9/11 Was Never Going to Unite Us for Long

When I think of 9/11, my memories come in a jumble. It’s like watching a trailer of a movie I’ve already seen. There was the shock of watching the second plane impact the World Trade Center’s south tower and the instant realization we were under attack. Then there’s smoke billowing from the Pentagon and a rush of rumors and reports that made us feel, for hours on end, that perhaps the attack was even worse and more widespread than it actually turned out to be.
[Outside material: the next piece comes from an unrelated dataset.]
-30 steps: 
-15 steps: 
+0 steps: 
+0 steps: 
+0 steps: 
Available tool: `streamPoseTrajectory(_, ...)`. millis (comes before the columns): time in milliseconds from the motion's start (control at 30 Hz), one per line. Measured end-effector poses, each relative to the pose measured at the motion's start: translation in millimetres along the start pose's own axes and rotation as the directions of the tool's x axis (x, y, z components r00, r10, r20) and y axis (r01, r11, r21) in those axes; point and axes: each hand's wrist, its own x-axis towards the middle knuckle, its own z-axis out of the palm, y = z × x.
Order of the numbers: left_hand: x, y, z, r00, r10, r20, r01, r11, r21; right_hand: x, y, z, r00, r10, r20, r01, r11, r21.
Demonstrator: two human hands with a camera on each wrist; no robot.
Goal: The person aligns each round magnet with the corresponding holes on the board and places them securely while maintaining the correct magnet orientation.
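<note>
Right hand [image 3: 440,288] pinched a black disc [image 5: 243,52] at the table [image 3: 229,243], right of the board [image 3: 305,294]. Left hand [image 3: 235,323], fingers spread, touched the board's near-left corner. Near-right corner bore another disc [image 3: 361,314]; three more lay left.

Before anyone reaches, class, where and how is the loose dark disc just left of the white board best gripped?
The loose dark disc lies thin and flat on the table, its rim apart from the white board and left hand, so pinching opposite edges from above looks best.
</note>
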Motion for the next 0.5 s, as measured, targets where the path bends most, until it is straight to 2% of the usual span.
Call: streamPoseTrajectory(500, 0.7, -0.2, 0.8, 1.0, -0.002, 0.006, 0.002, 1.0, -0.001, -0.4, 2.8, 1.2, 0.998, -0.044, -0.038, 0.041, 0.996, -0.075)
The memories keep coming. There’s Congress singing “God Bless America” on the Capitol steps. There’s George W. Bush’s bullhorn moment at the rubble of the World Trade Center, and his first pitch at the World Series. It’s hard to even begin to describe the sense of national unity and purpose that arose instantly and spontaneously. 

I can remember thinking, for a time, that this day was my generation’s Pearl Harbor, and this was my generation’s war. I felt deep regret that I was too old to join and do my part (little did I know I’d drag my even-older carcass through an officer basic course five years later—37 is not the ideal age to learn the low crawl.) 

But it wasn’t Pearl Harbor, not even close. We should mainly be thankful (after all, Pearl Harbor marked the beginning of a far more deadly war), but the fact that it wasn’t Pearl Harbor is also the reason why that sense of national unity was always going to dissolve, quickly. It was so transient that it feels like a dream.